The susceptibility studies using isolates from the human gut corroborated that DSF inhibits the in vitro growth of the Gram-positive anaerobes, including Peptostreptococcus and Clostridium; however, commensal species of Bifidobacterium, Lachnospiraceae, and Ruminococcaceae exhibited low susceptibility to DSF, unlike vancomycin. Moreover, the Gram-negative Porphyromonas bivia was surprisingly susceptible to DSF as well as its metabolite DDTC. This implies that the chelating action of DDTC participates in the growth inhibition as observed for Porphyromonas gingivalis when treated with the Fe3+ chelator deferoxamine (Moon et al. 2011).

While the alpha diversity data indicate microbiota richness was not significantly impacted, it was apparent that DSF treatment altered the abundance of prominent commensal species (e.g. L. intestinalis). Lactobacilli are Gram-positive probiotic anaerobes that inhabit both the upper and lower intestines (Dempsey et al. 2022). The MICs obtained for L. paragasseri, L. jensenii, and L. johnsonii (>16 µg ml−1) inferred that DSF would not deplete the Lactobacilli population. The in vivo data confirmed that the overall genus was slightly elevated in the female and male intestines as projected by the MIC data (Fig. 3). However, species-level analysis showed decreases in L. intestinalis levels throughout the male intestines (Fig. 4). The reduction appeared to be compensated by other Lactobacillaceae, which was elevated at the family level in both sexes. These data align with the prior observation that DSF enriches the fecal levels of Lactobacilli in male atherogenic mice (Traughber et al. 2024).

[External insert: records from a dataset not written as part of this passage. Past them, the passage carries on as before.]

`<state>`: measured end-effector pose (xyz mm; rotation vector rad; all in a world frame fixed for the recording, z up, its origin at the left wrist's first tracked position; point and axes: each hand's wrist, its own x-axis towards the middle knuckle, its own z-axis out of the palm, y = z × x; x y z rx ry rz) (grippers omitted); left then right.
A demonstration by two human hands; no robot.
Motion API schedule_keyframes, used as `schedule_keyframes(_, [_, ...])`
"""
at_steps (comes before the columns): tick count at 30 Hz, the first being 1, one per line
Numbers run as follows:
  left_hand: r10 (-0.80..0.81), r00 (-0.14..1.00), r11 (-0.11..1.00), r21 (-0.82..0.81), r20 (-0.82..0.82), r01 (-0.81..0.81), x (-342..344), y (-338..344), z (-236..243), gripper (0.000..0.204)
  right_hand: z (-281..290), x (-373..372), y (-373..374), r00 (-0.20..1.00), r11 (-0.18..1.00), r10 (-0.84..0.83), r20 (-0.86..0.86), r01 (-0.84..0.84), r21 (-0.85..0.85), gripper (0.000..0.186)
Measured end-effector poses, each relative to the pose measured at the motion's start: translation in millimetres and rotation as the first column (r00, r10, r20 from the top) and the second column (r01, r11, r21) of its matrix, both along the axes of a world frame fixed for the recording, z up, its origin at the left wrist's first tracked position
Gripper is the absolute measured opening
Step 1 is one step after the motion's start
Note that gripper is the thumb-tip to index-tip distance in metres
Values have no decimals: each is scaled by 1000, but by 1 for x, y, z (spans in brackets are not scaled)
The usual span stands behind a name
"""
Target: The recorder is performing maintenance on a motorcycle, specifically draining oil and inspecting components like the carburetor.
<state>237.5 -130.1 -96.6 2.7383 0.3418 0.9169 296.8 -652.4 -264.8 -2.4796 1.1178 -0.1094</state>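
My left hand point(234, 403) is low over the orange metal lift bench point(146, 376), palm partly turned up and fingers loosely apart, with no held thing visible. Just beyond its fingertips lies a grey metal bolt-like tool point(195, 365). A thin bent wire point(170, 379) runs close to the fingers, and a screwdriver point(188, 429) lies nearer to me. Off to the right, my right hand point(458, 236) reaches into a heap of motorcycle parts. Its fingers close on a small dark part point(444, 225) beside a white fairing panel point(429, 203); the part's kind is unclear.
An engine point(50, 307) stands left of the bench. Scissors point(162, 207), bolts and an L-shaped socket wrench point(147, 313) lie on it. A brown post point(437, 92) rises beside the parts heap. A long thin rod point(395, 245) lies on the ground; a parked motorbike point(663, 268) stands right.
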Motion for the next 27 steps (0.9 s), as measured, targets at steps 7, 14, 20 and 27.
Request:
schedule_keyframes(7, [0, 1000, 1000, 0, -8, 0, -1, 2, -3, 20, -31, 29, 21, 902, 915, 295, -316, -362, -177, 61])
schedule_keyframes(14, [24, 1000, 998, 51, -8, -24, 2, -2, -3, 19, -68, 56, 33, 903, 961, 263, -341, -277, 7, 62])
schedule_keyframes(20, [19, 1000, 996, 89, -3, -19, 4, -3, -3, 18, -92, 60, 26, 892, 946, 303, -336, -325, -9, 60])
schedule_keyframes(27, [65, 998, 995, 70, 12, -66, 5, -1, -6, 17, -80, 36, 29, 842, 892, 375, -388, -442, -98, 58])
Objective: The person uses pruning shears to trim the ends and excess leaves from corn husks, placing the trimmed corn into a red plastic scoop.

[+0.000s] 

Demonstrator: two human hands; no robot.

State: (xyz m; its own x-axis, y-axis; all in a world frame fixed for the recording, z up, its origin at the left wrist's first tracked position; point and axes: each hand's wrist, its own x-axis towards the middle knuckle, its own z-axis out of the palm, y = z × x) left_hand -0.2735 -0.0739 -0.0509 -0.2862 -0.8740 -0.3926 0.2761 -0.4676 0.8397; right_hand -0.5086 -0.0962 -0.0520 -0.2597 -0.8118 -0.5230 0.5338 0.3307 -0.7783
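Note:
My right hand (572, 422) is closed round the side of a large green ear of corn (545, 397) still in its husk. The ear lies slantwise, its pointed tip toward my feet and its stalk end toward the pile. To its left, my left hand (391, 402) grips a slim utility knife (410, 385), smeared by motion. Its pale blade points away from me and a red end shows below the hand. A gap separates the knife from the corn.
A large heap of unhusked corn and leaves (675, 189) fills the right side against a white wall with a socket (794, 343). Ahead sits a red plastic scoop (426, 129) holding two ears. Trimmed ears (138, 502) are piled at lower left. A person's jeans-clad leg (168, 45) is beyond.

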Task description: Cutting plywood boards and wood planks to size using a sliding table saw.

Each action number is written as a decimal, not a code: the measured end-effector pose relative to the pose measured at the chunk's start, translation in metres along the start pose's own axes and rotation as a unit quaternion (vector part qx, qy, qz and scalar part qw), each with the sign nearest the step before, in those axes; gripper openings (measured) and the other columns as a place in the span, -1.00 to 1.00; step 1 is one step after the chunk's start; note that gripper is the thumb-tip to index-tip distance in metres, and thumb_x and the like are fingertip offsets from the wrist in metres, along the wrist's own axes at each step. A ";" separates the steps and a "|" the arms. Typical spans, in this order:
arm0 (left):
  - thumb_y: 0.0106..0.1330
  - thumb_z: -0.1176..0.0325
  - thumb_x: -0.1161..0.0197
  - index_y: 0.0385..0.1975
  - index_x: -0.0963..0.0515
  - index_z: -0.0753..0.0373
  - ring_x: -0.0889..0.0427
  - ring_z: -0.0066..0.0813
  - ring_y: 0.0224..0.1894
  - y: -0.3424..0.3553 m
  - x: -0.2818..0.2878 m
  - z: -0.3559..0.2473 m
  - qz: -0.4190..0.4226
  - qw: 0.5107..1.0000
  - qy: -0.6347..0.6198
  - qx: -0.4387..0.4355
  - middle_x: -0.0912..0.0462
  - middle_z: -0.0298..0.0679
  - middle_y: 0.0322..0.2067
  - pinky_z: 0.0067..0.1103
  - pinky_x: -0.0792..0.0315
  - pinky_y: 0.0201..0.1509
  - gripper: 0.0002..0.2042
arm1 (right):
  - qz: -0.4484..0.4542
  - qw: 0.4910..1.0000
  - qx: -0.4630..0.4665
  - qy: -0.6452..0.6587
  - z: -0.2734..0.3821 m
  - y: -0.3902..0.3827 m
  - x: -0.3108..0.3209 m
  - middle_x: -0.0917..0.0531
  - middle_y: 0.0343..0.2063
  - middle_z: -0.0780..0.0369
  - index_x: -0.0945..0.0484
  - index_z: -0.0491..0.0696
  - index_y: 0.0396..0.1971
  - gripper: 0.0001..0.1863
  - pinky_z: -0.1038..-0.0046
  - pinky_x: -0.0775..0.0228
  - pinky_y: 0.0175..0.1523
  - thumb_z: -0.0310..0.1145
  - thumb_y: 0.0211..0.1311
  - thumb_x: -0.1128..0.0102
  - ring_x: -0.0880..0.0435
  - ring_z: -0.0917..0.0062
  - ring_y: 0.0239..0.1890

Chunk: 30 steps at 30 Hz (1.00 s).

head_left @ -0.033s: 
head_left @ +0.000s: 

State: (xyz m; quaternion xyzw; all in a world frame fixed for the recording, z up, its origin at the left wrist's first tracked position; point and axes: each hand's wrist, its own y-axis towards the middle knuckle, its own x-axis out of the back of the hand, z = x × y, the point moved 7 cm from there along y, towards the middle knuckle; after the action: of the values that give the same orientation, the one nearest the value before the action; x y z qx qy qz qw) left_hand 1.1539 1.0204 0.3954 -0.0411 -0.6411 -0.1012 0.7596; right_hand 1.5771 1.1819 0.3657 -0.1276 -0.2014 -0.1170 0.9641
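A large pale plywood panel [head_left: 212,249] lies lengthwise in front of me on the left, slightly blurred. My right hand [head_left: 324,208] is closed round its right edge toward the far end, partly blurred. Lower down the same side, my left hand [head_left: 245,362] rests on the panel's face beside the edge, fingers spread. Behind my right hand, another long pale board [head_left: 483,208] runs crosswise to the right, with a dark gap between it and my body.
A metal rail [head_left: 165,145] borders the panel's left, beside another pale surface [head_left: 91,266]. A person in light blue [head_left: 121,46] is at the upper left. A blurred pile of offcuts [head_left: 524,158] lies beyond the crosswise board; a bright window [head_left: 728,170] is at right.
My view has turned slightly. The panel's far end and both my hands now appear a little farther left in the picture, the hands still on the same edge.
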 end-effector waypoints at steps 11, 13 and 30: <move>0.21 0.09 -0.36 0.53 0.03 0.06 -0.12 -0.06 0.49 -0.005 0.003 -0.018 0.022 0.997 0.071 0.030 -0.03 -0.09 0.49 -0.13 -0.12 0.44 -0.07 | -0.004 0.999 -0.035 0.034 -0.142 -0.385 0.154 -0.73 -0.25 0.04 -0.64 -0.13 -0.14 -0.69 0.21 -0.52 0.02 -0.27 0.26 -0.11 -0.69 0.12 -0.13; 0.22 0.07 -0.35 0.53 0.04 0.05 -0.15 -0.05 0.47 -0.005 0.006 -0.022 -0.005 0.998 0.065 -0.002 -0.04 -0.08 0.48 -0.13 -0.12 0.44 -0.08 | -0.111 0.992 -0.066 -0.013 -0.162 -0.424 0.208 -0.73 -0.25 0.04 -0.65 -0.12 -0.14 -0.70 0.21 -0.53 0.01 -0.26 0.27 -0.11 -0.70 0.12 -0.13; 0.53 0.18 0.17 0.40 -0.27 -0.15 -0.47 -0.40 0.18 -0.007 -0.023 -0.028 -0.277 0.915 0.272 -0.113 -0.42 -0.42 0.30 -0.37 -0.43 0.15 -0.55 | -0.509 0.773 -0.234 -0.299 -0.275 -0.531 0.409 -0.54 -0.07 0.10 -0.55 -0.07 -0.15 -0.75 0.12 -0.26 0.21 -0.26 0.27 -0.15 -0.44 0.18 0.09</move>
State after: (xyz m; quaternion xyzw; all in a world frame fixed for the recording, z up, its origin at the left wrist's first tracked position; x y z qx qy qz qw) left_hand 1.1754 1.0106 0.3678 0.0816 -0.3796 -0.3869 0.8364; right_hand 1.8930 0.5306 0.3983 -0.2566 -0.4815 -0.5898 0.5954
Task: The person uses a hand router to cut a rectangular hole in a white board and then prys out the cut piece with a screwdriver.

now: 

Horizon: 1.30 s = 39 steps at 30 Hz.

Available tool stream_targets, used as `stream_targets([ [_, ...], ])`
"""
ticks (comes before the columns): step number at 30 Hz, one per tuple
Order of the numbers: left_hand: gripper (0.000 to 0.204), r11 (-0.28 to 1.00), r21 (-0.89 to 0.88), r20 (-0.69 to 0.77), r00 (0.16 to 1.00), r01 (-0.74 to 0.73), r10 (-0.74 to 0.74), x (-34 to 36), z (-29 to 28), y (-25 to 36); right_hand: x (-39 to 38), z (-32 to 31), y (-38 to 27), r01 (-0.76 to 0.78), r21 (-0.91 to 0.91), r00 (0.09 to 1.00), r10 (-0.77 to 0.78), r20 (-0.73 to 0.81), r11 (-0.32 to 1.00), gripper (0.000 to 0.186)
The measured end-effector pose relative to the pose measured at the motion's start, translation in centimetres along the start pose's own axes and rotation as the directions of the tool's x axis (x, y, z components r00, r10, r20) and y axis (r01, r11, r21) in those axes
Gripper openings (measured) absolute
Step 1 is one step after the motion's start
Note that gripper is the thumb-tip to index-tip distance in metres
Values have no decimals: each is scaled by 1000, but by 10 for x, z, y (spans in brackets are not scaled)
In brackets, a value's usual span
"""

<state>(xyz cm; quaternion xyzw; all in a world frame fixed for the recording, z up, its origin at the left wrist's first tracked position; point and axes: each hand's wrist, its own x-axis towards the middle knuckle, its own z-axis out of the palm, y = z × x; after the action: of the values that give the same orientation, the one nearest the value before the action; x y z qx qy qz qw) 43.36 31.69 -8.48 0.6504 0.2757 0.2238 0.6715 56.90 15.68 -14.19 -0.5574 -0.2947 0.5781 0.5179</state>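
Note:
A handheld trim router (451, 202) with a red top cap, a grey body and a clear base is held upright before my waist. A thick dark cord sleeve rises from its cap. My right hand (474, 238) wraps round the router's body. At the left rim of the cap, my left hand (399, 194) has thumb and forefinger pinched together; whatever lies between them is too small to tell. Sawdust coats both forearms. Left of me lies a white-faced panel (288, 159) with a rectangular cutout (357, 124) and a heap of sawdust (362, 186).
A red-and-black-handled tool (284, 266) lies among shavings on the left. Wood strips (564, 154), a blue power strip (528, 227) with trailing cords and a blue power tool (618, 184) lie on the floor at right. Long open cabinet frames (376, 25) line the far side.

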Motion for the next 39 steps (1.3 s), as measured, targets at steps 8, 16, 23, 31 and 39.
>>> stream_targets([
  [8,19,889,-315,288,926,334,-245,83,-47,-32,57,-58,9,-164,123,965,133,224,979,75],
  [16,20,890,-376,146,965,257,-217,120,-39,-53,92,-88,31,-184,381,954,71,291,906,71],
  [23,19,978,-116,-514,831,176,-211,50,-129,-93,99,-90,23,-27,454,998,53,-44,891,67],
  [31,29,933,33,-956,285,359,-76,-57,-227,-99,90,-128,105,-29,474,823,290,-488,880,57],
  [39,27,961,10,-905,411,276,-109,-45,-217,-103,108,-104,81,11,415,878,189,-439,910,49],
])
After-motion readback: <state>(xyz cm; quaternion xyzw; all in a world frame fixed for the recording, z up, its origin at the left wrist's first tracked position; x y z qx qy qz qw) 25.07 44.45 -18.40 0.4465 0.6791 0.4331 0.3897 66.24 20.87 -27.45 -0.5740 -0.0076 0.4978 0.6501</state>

Similar to Lactobacilli, Clostridia are prominent residents of the intestines and believed to be influential on immunological and physiological gut health (Guo et al. 2020). Our study showed that Clostridia exhibit weak in vitro susceptibility to DSF that translated in vivo. Members of C. sensu stricto genera most affected as observed prior in the feces of nonalcoholic steatohepatitic (NASH) male mice treated with oral DSF (Lei et al. 2022). In this study, C. sensu stricto 1 (–9.0, P < 0.0001) was the most heavily depleted in the cecum for male mice. In female mice, DSF induced extensive decreases in the C. sensu stricto population, most prominently in the ileum. The apparent compensatory effect in the female ileum microbiome was enrichment of Muribaculaceae (+16%) and Lachnospiraceae (+15%). The mean 17% reduction in the Gram-positive population appeared to be countered by the elevation of Muribaculaceae (i.e. S24-7) consisting of Gram-negative, nonsporulating anaerobes (Lagkouvardos et al. 2019).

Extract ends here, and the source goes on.